Some people are petless because of the death or disappearance of their pet. It may take months or even years for them to even consider having another pet, if ever. When Tinkerbelle died, everyone told us we should get another dog. We just couldn't do it; we felt that no dog could ever take Tinkerbelle's place. Luckily, our daughter gave us a rescue cat that helped fill the void and ease our pain.
People who have never had a pet often have a hard time understanding the emotional intensity and attachment pet owners have to their pets. This is another way in which they are very different from pet owners and those who are petless by chance or circumstance.
Given the demographic, health and personality differences, I can't help but conclude that people who have never had a pet -- and never will -- are indeed a breed apart.
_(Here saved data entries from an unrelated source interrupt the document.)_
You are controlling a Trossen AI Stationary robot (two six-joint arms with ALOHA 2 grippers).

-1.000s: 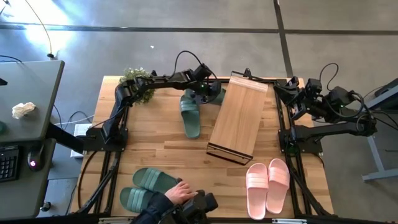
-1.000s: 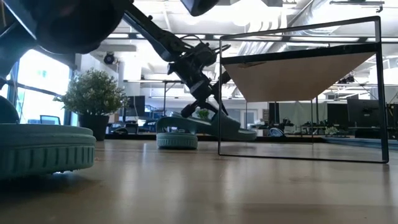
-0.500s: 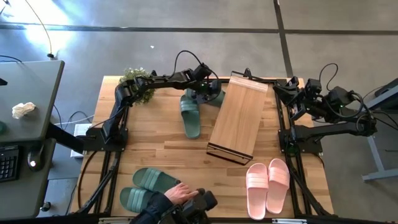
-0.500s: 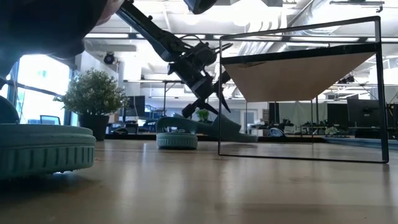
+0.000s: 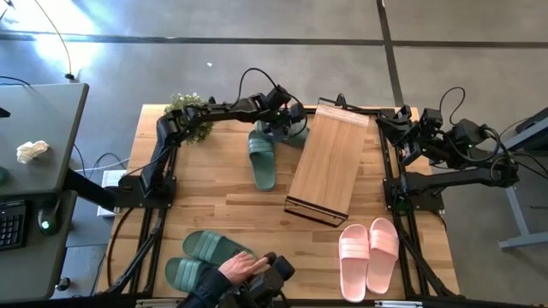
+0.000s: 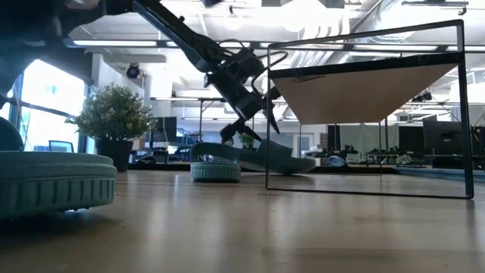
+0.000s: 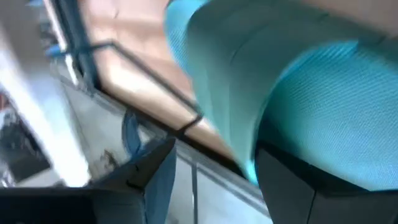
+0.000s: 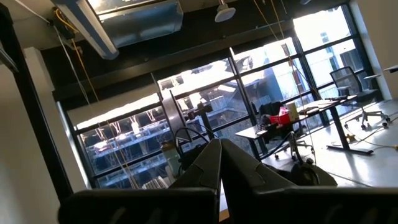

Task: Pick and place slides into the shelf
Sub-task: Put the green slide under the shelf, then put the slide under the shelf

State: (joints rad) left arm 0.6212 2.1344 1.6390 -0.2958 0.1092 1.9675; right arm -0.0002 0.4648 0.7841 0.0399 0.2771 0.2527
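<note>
Since a second ago the left tool (image 5: 287, 120) has spread its fingers and lifted slightly off the green slide (image 5: 289, 133) it was gripping; that slide now lies free at the shelf's far left corner, its toe end poking under the shelf (image 5: 330, 162). The person's hand (image 5: 237, 267) at the bench's near edge has also slid a little to the left on its green slide.

The left arm reaches from about 9 o'clock across the far side of the bench (image 5: 223, 205) to about 12 o'clock, elbow bent, wrist angled down. In the low view its tool (image 6: 254, 114) hangs just above the slide (image 6: 273, 158), fingers wide apart and holding nothing. The left wrist view is filled with blurred green slide (image 7: 292, 93).

The right arm is folded back at about 2 o'clock, off the bench's right edge. Its tool (image 8: 221, 163) points up at the room's windows, fingers pressed together and empty.

The shelf lies at a slant right of centre. A second green slide (image 5: 262, 158) lies just left of it, at about 11 o'clock. A green pair (image 5: 201, 257) sits at 7 o'clock, under the person's hand. A pink pair (image 5: 368, 253) sits at 5 o'clock. A potted plant (image 5: 190, 111) stands at the far left corner.

No brand, label or writing can be read.
</note>
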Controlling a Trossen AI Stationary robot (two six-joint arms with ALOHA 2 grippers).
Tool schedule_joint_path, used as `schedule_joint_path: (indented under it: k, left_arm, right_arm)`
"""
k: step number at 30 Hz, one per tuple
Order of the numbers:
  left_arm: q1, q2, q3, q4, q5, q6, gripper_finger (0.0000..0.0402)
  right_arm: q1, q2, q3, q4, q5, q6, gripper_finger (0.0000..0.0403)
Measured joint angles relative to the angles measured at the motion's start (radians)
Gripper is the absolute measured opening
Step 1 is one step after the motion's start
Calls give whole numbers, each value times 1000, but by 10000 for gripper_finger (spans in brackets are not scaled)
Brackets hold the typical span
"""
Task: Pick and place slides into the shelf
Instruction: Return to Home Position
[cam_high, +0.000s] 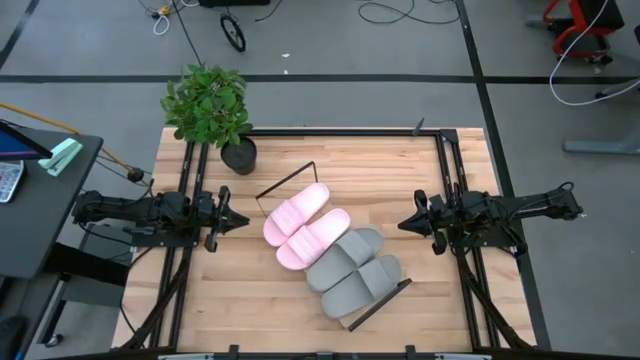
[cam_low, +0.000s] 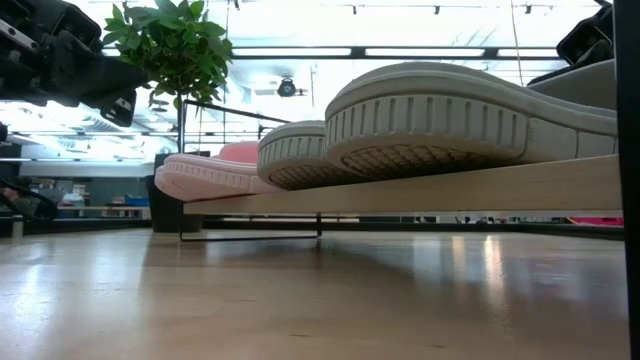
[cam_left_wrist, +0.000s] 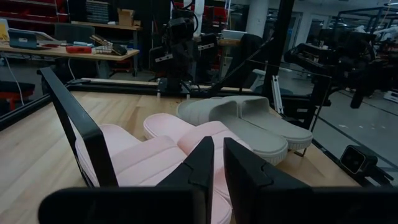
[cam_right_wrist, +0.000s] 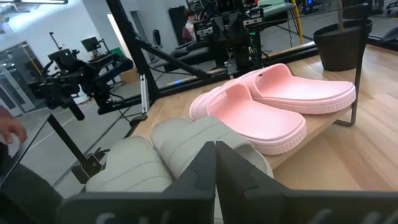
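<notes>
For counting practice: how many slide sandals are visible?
4, on the light-wood shelf board: light pink foam slide nearest the potted plant, second pink slide, grey foam slide, second grey slide. None seems hidden.

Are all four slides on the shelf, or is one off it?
All on. Two pink slides and two grey slides lie side by side on the shelf; the low view shows soles resting on its board.
</notes>
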Motion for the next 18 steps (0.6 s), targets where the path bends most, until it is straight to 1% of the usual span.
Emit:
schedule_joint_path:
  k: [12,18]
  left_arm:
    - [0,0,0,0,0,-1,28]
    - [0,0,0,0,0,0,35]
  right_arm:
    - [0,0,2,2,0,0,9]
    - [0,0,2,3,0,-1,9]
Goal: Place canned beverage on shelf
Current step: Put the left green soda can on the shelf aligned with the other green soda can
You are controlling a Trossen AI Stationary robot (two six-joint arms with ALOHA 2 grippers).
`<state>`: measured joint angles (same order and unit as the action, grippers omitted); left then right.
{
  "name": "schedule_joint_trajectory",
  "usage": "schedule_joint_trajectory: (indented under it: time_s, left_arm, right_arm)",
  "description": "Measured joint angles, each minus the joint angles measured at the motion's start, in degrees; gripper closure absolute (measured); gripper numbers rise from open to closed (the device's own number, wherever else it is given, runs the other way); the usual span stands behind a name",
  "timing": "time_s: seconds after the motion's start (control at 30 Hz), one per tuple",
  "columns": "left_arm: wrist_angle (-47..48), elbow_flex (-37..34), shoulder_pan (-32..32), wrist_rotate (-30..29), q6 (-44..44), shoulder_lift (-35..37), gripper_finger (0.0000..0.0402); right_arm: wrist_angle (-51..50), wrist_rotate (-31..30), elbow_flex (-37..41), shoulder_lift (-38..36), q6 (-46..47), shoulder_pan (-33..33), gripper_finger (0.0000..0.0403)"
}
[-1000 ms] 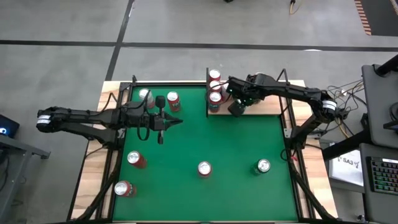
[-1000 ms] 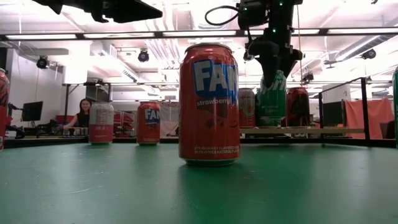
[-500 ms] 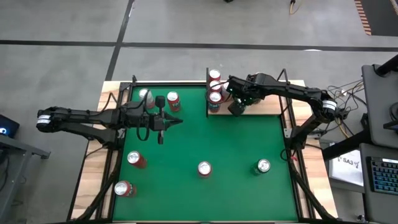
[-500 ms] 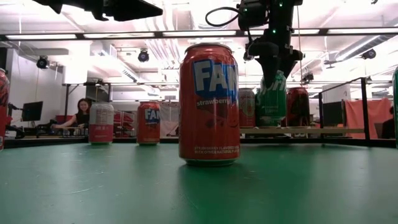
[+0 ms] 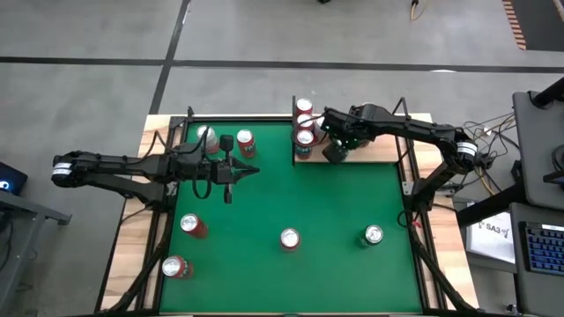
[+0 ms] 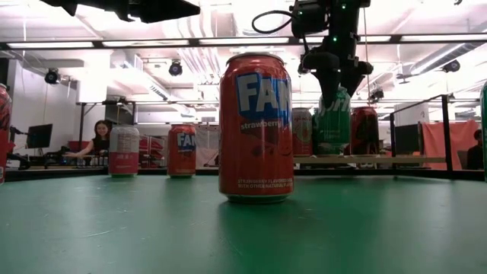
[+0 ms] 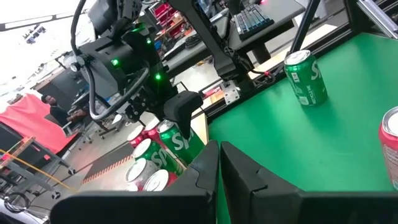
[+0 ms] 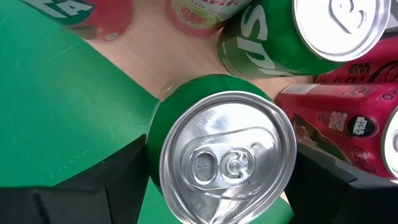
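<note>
My right gripper (image 5: 333,151) is shut on a green canned beverage (image 8: 227,158) at the near left corner of the shelf (image 5: 374,151), a pale wooden board at the table's far right. In the low view the green can (image 6: 332,125) stands among other cans (image 5: 305,121) that sit on the board. My left gripper (image 5: 254,171) hovers shut over the table's left middle and holds nothing. My right gripper pinches the green can's side wall (image 8: 153,146) near its top rim, one finger (image 8: 106,180) on each side. The fingers come from above, pointing steeply down. The can is upright, its base level with the shelf board (image 6: 380,160); whether it rests on it I cannot tell.
On the green felt stand loose cans: two at the far left (image 5: 245,141), two at the near left (image 5: 191,224), and two near the front (image 5: 289,238) (image 5: 374,234). A large red can (image 6: 256,125) stands close to the low camera. A person (image 6: 99,141) sits in the room behind.
</note>
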<state>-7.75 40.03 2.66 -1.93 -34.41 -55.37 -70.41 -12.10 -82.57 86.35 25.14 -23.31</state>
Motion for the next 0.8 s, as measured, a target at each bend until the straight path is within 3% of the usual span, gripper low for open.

And I can't help feeling sorry for hardcore pet-free people; they haven't experienced one of life's greatest pleasures: the human-pet bond. Yes, pets can be pests. But they also can provide us with endless hours of entertainment, companionship, physical affection and unconditional love. I also believe that if given the opportunity to interact with pets, some will join the ranks of pet owners -- or at least pet lovers.
If petless people are willing to give it a shot, they can reap the benefits of interacting with pets without the commitment of ownership. They can:
- Spend time with friends or neighbors who have pets
- Offer to pet sit for friends' pets when they go away
- Volunteer at a local ASPCA, Humane Society, animal shelter, pet adoption agency or other pet-related organizations.
If they then decide to get a pet of their own (hopefully after carefully weighing the pros and cons), they should strongly consider adopting a pet from a shelter. It's a win-win situation.